■ WORK ORDER ■
A word-for-word printout of the listing below is needed.

■ INPUT DATA ■
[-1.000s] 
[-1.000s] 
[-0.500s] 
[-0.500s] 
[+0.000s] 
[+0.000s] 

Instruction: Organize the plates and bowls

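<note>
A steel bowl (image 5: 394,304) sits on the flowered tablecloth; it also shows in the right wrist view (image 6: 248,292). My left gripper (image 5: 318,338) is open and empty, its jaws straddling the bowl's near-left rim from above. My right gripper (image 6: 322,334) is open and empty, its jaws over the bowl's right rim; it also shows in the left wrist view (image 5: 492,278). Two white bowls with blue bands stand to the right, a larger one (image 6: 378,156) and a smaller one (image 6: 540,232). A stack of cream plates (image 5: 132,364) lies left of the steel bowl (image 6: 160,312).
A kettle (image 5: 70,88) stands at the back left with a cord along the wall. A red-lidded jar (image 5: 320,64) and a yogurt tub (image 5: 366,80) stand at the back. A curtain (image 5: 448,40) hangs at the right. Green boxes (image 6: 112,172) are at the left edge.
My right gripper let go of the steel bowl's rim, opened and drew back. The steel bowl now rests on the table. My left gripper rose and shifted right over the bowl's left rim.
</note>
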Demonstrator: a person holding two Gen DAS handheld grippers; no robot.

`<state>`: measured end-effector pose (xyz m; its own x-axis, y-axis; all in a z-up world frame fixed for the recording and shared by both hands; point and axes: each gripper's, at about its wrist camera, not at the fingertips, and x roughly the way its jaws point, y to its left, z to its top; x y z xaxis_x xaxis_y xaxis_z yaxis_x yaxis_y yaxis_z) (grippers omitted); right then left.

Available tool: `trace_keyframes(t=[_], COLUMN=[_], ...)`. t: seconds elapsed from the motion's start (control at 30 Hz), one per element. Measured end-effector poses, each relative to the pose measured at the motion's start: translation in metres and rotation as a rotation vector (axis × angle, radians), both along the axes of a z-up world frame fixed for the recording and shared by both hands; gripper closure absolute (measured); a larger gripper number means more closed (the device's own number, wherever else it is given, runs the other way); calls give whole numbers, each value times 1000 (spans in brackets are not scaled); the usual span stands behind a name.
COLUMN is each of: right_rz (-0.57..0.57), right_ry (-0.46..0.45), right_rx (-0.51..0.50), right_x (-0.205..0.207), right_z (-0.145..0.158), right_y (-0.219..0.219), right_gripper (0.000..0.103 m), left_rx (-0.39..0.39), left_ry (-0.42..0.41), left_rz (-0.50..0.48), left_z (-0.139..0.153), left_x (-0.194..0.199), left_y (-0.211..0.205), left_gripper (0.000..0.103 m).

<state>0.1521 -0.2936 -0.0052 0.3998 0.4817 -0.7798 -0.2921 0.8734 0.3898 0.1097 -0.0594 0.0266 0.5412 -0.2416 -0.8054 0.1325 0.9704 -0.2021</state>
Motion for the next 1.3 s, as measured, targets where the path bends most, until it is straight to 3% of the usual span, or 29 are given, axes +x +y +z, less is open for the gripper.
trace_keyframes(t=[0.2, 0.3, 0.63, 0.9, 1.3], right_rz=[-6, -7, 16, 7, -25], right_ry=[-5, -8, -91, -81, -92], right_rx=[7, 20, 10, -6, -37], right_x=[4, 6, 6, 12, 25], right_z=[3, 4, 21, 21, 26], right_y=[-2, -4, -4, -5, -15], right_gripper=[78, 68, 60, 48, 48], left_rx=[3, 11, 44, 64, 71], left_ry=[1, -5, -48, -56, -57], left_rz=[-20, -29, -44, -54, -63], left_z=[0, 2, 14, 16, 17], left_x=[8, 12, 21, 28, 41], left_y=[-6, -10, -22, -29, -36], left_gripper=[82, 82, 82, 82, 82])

■ ANSWER ■
[-1.000s] 
[-1.000s] 
[-0.500s] 
[-0.500s] 
[+0.000s] 
[+0.000s] 

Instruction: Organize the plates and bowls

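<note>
A steel bowl (image 5: 394,304) sits on the flowered tablecloth; it also shows in the right wrist view (image 6: 248,292). My left gripper (image 5: 318,338) is open and empty, its jaws straddling the bowl's near-left rim from above. My right gripper (image 6: 322,334) is open and empty, its jaws over the bowl's right rim; it also shows in the left wrist view (image 5: 492,278). Two white bowls with blue bands stand to the right, a larger one (image 6: 378,156) and a smaller one (image 6: 540,232). A stack of cream plates (image 5: 132,364) lies left of the steel bowl (image 6: 160,312).
A kettle (image 5: 70,88) stands at the back left with a cord along the wall. A red-lidded jar (image 5: 320,64) and a yogurt tub (image 5: 366,80) stand at the back. A curtain (image 5: 448,40) hangs at the right. Green boxes (image 6: 112,172) are at the left edge.
My right gripper let go of the steel bowl's rim, opened and drew back. The steel bowl now rests on the table. My left gripper rose and shifted right over the bowl's left rim.
</note>
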Demonstrator: a person holding two Gen DAS handheld grippers; no robot.

`<state>`: measured end-effector pose (xyz m; its own x-axis, y-axis; all in a z-up world frame fixed for the recording and shared by both hands; point and axes: each gripper's, at about its wrist camera, not at the fingertips, and x roughly the way its jaws point, y to its left, z to its top; x y z xaxis_x xaxis_y xaxis_z yaxis_x yaxis_y yaxis_z) (grippers omitted); right then left.

Available tool: `trace_keyframes(t=[_], COLUMN=[_], ...)`. t: seconds elapsed from the motion's start (control at 30 Hz), one per element. Measured end-effector poses, each relative to the pose measured at the motion's start: translation in metres and rotation as a rotation vector (axis × angle, radians), both along the axes of a z-up world frame fixed for the recording and shared by both hands; gripper closure absolute (measured); a larger gripper number means more closed (the device's own number, wherever else it is given, runs the other way); calls give whole numbers, each value times 1000 (spans in brackets are not scaled); the usual span stands behind a name.
COLUMN is each of: right_rz (-0.57..0.57), right_ry (-0.46..0.45), right_rx (-0.51..0.50), right_x (-0.205..0.207), right_z (-0.145..0.158), right_y (-0.219..0.219), right_gripper (0.000..0.103 m), left_rx (-0.39..0.39), left_ry (-0.42..0.41), left_rz (-0.50..0.48), left_z (-0.139..0.153), left_x (-0.194..0.199), left_y (-0.211..0.205), left_gripper (0.000..0.103 m).

<state>0.1521 -0.2936 -0.0052 0.3998 0.4817 -0.7798 -0.2921 0.8734 0.3898 0.1097 -0.0594 0.0266 0.5412 -0.2416 -0.8054 0.1325 0.9704 -0.2021</state>
Motion for the next 1.3 s, as measured, targets where the path bends most, until it is straight to 3% of the usual span, or 29 are given, axes +x +y +z, less is open for the gripper.
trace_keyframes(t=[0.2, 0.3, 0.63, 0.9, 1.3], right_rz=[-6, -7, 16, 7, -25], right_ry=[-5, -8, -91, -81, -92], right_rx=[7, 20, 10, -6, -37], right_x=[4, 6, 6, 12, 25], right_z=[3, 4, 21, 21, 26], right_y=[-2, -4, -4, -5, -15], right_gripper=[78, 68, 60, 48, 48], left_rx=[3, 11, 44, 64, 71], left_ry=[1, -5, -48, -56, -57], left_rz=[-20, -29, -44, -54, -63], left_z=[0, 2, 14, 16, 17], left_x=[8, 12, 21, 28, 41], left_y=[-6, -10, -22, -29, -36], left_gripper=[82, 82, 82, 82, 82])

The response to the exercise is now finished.